The encryption only works on opcodes, leaving data decrypted, which is good because you can easily align code from the encrypted and unencrypted versions of the game. Unlike the 68000, where everything that is fetched in the process of executing an instruction (plus PC-relative indirect memory accesess) is considered program space, and only memory accesses caused by an instuuction are considered data space, in the 6809 only the first byte of an instruction (the opcode itself) is encrypted, while the other bytes of a multibyte instruction are left unencrypted. This means that when comparing encrypted and decrypted blocks of code you have plenty of reference to align them perfectly.

The encrypted version of Kram should actually be almost identical to the other two, minus the MCU handling which isn't present in that version since it was protected in another way (Sega, anyone?). I should be able to do most of the decryption automatically and fill a couple of holes manually in the places that are different.
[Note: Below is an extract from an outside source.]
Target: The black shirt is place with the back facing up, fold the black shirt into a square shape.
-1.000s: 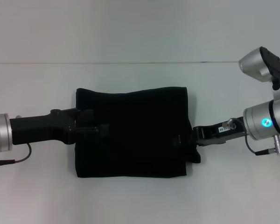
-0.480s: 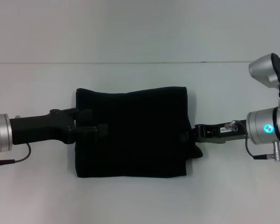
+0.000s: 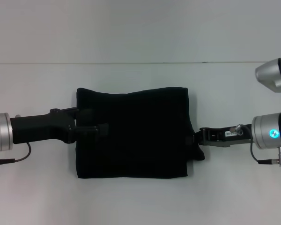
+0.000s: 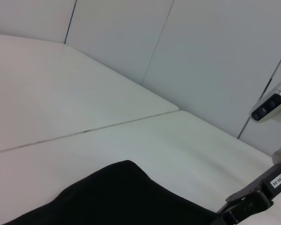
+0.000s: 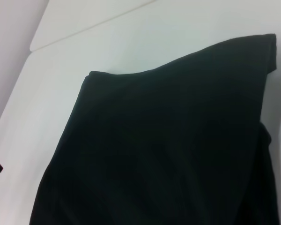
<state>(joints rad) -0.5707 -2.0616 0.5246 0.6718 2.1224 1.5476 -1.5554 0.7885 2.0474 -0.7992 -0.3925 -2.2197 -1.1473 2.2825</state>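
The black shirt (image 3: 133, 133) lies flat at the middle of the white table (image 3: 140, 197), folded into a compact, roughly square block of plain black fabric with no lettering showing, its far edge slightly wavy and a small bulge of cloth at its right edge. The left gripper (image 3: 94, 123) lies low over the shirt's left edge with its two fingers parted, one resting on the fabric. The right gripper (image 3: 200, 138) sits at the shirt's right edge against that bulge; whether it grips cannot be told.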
Since both 6809 are encrypted, my hope is that they use the same encryption, so I might discover something more about it by comparing encrypted bytes at the same address on the two CPUs.
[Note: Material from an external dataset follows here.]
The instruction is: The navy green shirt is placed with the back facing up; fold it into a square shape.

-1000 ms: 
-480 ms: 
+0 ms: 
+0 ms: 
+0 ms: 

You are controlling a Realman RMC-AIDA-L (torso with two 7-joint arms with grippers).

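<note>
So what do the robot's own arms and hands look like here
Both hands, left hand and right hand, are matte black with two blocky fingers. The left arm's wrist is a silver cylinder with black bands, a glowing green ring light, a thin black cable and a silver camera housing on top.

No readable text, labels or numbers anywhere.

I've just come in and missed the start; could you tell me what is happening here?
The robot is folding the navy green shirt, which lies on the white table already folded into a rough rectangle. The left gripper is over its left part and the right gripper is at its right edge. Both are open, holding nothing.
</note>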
Fix one thing, discover another

Electric Yo-Yo was easy to fix, it was crashing because of a synchronization issue between the two CPUs - increasing interleaving fixed the problem.

Looking at the schematics surely was interesting, for example I discovered that the video ROM bank latch (which is a late addition only present in Zookeeper) is mapped on a mirror address of the diagnostic LED / palette bank latch. This explains why they oddly mapped the ROM banking bit on data bit 2, instead of the more obvious bit 0. That's because bits 0 and 1 are the ones that control the palette bank, and since the ROM bank latch is at a mirror address of the palette bank latch, whenver the former is written to, the latter is affected as well. So whenever the game wants to set the ROM bank, it also copies the palette bank in bits 0 and 1 to avoid unwanted side effects.

Tuesday, January 25, 2005


I'm looking at the good old Qix driver at the moment. This was one of the first drivers in MAME, and at the time it seemed really complex, with its three CPUs and the need to synchronize them with a certain degree of accuracy.

The driver is already very well written and documented, but I'm checking the schematics again to verify that everything is correct, then I'll try to fix the Electric Yo-Yo hang during attract mode.